■ Instructions to follow ■
Line by line, check the data for the string "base" and state how many lines have it, nothing more.

[Data extracted from a collection]
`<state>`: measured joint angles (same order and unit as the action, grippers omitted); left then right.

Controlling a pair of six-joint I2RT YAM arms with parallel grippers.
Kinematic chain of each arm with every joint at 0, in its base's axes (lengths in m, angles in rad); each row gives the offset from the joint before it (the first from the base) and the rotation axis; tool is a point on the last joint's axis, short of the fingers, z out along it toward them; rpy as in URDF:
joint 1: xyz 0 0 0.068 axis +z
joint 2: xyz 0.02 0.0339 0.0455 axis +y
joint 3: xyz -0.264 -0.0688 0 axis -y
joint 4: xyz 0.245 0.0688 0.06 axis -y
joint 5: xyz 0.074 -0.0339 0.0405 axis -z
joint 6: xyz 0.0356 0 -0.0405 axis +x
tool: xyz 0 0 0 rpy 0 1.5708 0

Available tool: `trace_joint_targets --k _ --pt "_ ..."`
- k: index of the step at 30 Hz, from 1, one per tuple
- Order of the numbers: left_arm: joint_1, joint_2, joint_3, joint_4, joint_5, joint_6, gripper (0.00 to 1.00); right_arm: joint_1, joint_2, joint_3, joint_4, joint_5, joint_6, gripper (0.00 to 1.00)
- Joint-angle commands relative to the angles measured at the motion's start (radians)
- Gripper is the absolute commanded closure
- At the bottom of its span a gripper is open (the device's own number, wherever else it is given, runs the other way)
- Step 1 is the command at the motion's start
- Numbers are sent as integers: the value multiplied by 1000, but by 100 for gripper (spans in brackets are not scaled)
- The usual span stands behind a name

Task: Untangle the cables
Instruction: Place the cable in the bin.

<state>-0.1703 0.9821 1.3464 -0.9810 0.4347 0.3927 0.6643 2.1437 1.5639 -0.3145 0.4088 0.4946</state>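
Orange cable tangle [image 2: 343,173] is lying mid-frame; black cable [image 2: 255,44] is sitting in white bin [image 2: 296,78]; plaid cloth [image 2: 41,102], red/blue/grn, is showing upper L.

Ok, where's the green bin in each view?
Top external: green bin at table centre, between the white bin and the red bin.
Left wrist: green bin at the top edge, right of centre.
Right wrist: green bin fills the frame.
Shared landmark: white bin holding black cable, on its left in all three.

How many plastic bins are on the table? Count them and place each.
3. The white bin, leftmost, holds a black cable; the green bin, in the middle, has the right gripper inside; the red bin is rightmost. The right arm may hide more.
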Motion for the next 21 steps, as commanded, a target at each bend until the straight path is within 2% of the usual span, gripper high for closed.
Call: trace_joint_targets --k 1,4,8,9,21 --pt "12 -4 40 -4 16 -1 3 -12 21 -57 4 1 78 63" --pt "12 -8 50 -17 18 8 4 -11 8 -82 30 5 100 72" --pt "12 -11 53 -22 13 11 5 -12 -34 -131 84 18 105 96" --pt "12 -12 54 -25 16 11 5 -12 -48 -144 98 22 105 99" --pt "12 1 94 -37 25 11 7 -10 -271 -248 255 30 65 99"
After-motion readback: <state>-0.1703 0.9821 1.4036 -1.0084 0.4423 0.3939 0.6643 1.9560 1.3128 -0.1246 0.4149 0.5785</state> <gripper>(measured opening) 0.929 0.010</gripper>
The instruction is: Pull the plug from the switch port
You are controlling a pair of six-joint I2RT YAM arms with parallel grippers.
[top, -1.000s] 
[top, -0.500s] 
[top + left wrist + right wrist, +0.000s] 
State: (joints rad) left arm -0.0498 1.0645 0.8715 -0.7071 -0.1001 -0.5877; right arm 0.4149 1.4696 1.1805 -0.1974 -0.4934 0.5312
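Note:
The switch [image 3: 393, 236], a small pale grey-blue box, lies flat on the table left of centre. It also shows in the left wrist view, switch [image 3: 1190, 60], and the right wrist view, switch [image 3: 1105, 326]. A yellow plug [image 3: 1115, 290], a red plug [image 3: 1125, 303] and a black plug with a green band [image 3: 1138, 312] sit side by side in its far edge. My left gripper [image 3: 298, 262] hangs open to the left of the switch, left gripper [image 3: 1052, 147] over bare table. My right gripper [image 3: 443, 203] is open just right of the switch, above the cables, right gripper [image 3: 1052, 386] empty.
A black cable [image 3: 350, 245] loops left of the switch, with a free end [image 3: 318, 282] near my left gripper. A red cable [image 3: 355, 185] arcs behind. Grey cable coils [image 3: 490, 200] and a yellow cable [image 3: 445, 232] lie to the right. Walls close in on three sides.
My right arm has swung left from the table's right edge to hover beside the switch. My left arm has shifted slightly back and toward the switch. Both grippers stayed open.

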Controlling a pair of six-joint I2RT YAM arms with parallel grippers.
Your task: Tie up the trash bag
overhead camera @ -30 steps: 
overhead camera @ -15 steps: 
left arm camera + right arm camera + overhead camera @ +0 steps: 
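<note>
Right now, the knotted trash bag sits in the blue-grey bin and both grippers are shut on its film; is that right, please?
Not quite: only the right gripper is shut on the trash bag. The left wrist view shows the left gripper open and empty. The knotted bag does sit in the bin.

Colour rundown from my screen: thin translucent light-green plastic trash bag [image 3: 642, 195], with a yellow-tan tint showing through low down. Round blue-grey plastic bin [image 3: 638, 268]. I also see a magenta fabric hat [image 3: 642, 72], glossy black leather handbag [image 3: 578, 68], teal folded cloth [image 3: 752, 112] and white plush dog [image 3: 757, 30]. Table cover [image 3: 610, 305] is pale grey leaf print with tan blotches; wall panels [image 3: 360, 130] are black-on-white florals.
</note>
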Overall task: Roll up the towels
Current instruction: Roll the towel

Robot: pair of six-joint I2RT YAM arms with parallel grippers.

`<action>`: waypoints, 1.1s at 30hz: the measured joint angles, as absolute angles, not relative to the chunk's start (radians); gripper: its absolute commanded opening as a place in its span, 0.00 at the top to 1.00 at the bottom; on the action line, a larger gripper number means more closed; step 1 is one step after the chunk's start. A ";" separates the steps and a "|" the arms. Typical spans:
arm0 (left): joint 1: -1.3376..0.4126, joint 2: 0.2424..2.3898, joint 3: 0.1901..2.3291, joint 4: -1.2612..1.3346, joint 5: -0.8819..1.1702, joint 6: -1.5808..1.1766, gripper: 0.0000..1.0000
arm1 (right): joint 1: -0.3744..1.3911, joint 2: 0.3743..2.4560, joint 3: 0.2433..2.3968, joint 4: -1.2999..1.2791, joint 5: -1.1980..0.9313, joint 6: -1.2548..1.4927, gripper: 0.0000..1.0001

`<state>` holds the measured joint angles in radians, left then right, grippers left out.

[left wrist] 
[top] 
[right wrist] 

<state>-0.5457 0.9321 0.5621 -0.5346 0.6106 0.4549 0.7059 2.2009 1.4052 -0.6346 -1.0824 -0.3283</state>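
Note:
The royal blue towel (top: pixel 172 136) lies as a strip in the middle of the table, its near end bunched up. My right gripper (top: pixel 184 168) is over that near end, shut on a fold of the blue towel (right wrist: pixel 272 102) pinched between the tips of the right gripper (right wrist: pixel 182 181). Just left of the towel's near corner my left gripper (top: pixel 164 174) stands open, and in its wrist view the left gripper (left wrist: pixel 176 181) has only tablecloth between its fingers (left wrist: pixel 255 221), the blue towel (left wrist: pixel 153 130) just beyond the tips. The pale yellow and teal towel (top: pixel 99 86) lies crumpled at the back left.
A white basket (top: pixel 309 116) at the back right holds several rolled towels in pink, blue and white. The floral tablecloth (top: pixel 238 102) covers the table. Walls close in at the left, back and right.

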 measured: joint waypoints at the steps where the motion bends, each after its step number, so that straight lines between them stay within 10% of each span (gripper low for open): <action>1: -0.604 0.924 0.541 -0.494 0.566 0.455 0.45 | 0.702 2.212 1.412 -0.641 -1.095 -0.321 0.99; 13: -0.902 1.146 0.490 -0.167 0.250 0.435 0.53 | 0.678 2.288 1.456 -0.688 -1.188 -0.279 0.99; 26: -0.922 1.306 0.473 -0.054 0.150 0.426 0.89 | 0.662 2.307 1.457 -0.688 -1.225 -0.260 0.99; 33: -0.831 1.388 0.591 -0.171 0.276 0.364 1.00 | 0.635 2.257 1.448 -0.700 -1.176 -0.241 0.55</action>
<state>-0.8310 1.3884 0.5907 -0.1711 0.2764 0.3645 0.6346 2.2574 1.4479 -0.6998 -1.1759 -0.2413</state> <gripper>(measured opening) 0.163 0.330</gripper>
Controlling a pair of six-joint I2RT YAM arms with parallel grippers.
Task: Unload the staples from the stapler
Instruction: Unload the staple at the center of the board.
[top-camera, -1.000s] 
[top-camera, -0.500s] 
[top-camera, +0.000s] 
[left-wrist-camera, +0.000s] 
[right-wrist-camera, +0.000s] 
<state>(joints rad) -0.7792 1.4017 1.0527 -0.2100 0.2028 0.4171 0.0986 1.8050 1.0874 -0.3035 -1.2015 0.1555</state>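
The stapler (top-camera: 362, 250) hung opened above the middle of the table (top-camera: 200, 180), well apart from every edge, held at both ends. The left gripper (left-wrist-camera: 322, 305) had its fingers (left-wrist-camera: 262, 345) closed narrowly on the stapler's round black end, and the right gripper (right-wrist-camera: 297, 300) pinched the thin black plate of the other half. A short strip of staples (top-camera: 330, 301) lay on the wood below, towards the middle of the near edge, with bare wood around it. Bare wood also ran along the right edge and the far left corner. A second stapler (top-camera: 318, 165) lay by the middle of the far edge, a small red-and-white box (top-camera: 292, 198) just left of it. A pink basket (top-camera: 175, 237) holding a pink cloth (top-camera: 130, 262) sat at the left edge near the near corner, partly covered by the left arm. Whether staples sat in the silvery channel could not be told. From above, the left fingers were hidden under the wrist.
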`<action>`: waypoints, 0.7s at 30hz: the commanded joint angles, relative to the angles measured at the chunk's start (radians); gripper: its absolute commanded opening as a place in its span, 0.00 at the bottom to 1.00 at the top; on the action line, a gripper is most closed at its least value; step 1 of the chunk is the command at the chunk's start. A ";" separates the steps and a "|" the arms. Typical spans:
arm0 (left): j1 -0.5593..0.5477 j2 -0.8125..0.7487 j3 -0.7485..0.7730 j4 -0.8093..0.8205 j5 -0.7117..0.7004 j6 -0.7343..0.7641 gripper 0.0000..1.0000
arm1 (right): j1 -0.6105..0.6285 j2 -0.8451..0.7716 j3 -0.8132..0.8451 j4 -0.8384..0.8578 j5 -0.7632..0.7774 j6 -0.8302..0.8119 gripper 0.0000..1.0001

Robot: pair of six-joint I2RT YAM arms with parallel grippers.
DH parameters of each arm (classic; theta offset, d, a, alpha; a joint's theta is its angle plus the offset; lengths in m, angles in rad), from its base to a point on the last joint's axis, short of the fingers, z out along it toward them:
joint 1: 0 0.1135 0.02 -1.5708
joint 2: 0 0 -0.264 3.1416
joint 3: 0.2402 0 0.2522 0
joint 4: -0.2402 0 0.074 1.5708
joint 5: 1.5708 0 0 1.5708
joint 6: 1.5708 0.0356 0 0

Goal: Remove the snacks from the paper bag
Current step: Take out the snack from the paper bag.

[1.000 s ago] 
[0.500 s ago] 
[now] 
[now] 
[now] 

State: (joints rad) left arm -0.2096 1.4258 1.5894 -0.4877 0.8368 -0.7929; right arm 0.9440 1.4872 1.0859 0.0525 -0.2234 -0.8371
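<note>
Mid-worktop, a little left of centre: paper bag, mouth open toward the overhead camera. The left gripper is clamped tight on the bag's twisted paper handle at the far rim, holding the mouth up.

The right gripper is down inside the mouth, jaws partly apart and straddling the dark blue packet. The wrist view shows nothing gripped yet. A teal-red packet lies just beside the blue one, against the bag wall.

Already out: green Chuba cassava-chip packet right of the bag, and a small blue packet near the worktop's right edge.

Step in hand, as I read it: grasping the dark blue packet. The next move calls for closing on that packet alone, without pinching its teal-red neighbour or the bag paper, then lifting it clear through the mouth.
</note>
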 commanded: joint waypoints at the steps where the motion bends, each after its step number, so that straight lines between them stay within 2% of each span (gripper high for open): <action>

■ Solution ■
2